> _WHAT THE TASK ASKS_:
With the pictures left out, copy the listing below exactly.

#####

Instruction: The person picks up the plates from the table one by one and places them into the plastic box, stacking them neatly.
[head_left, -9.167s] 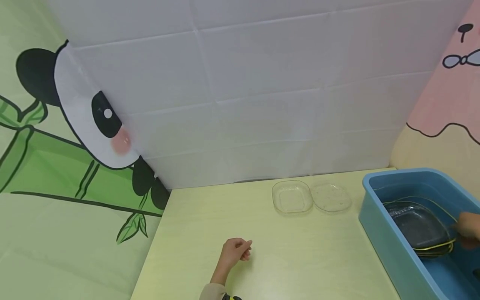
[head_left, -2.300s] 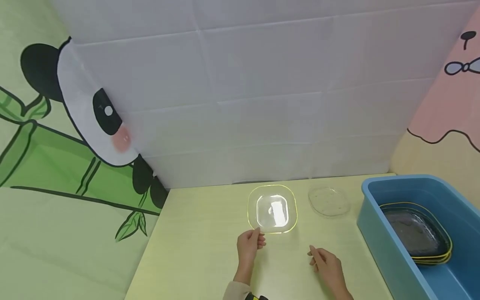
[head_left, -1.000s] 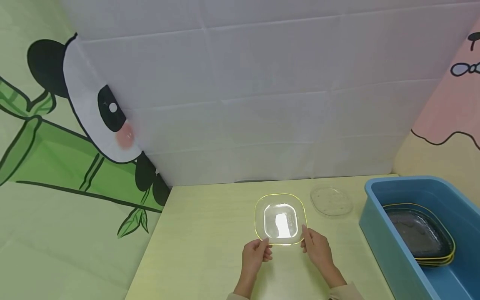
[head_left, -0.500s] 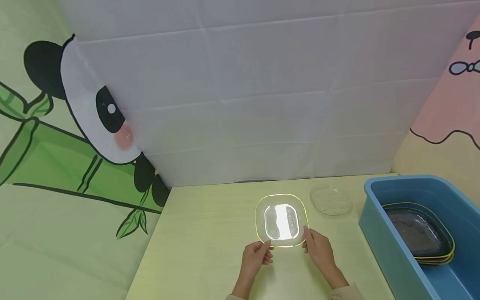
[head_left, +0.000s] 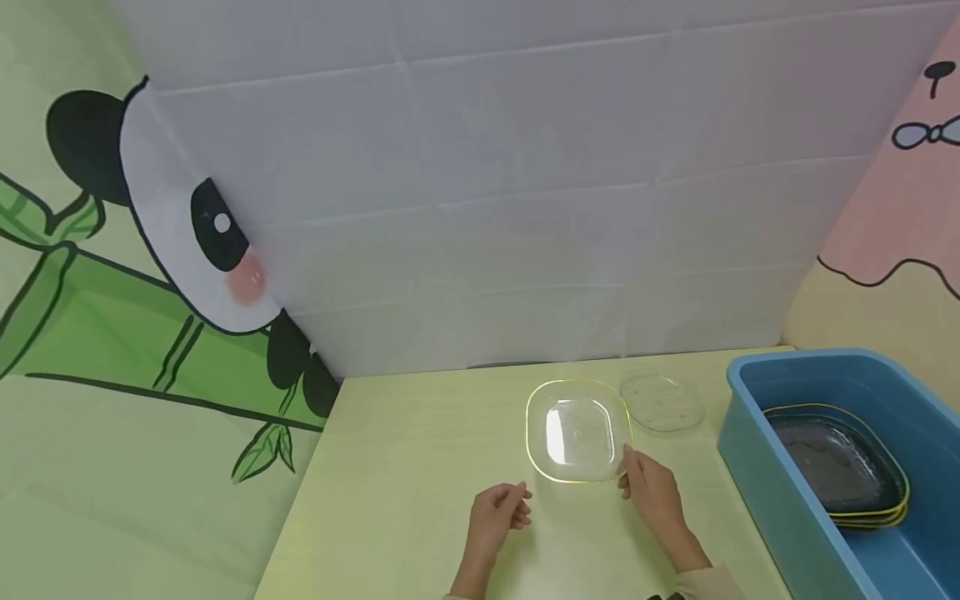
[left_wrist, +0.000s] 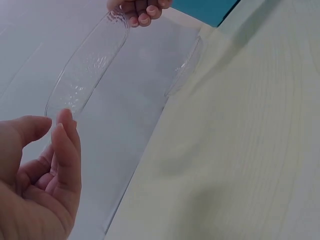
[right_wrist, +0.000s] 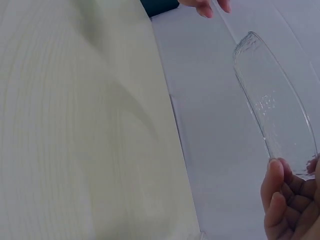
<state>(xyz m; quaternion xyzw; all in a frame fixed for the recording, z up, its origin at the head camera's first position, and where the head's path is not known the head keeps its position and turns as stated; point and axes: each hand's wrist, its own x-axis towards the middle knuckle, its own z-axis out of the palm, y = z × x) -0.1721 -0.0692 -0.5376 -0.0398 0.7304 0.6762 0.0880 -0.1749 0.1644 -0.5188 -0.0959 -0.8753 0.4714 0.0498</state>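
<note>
A clear square plate [head_left: 577, 429] with a yellow-tinted rim is held up above the table. My right hand [head_left: 656, 496] pinches its near right corner between thumb and fingers, as the right wrist view shows with the plate [right_wrist: 272, 105] rising from the fingertips. My left hand [head_left: 495, 525] is off the plate, just in front of its near left side. In the left wrist view the left thumb and fingers [left_wrist: 65, 155] stand apart, close to the plate's edge, with nothing between them. Beyond the right hand, a second clear plate [head_left: 662, 402] lies on the table.
At the right stands a deep blue tub [head_left: 772, 467], holding a stack of dark see-through plates [head_left: 832, 467] with yellow rims. A white cloth backdrop [head_left: 465, 250] rises behind the pale wooden table [head_left: 397, 467]. Printed green and pink cloths hang at the sides.
Both hands gripped the plate half a second ago; the left has since let go and drawn slightly left. The right hand and plate have shifted a little right and away.
</note>
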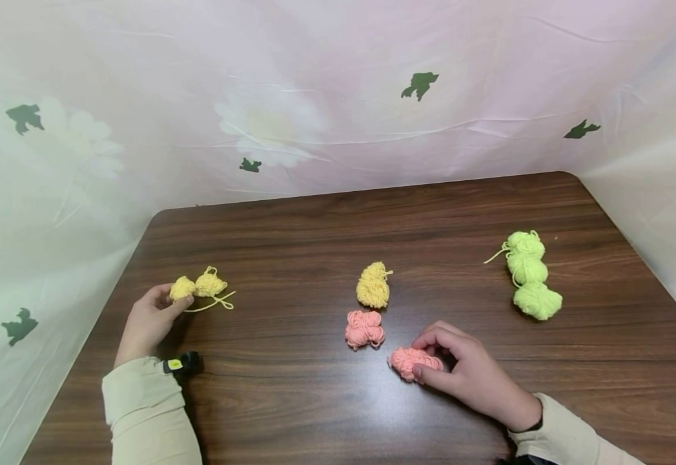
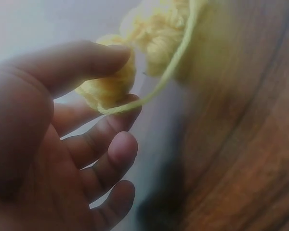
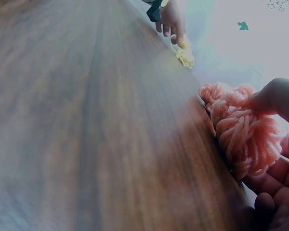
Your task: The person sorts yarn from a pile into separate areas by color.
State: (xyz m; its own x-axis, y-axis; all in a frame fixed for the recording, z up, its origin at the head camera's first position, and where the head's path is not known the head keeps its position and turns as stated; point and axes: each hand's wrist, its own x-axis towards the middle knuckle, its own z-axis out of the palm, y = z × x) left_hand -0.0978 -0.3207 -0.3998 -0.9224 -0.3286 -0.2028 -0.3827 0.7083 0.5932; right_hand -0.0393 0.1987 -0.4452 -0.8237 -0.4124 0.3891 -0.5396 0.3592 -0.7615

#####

> _RESULT_:
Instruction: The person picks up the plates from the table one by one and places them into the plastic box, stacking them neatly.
[head_left, -9.167s] 
[head_left, -2.300s] 
[head_left, -1.000s] 
[head_left, -0.500s] 
[head_left, +0.000s] 
[left_wrist, +0.000s] 
[right_wrist, +0.000s] 
<state>(xyz m; quaternion xyzw; all in a frame fixed for the recording, z up, its origin at the head camera's first position, and where the head's path is not known the head keeps its position and turns as stated; point and axes: each hand's wrist, its own x-axis towards the middle knuckle, its own z-axis out of the palm, y = z × x) -0.1721 -0.0692 -0.5376 -0.0398 0.7304 0.6762 0.0880 -0.1749 0.1644 -0.5188 -0.0959 -0.8753 0.4714 0.0498</state>
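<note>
A clear square plate [head_left: 577, 429] with a yellow-tinted rim is held up above the table. My right hand [head_left: 656, 496] pinches its near right corner between thumb and fingers, as the right wrist view shows with the plate [right_wrist: 272, 105] rising from the fingertips. My left hand [head_left: 495, 525] is off the plate, just in front of its near left side. In the left wrist view the left thumb and fingers [left_wrist: 65, 155] stand apart, close to the plate's edge, with nothing between them. Beyond the right hand, a second clear plate [head_left: 662, 402] lies on the table.
At the right stands a deep blue tub [head_left: 772, 467], holding a stack of dark see-through plates [head_left: 832, 467] with yellow rims. A white cloth backdrop [head_left: 465, 250] rises behind the pale wooden table [head_left: 397, 467]. Printed green and pink cloths hang at the sides.
Both hands gripped the plate half a second ago; the left has since let go and drawn slightly left. The right hand and plate have shifted a little right and away.
</note>
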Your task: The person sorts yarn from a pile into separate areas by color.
State: (xyz m; its own x-axis, y-axis; all in a frame fixed for the recording, z up, its origin at the head camera's first position, and where the head's path is not known the head keeps its position and turns as stated; point and axes: each hand's wrist, its own x-axis towards the middle knuckle, its own z-axis out of the palm, y = z × x) left_hand -0.0978 -0.3207 -0.3998 -0.9224 -0.3286 -0.2028 -0.3827 0.7083 0.5932; right_hand -0.0393 0.1987 -0.4452 -0.8237 -0.4124 0.3891 -0.5396 0.3592 -0.7615

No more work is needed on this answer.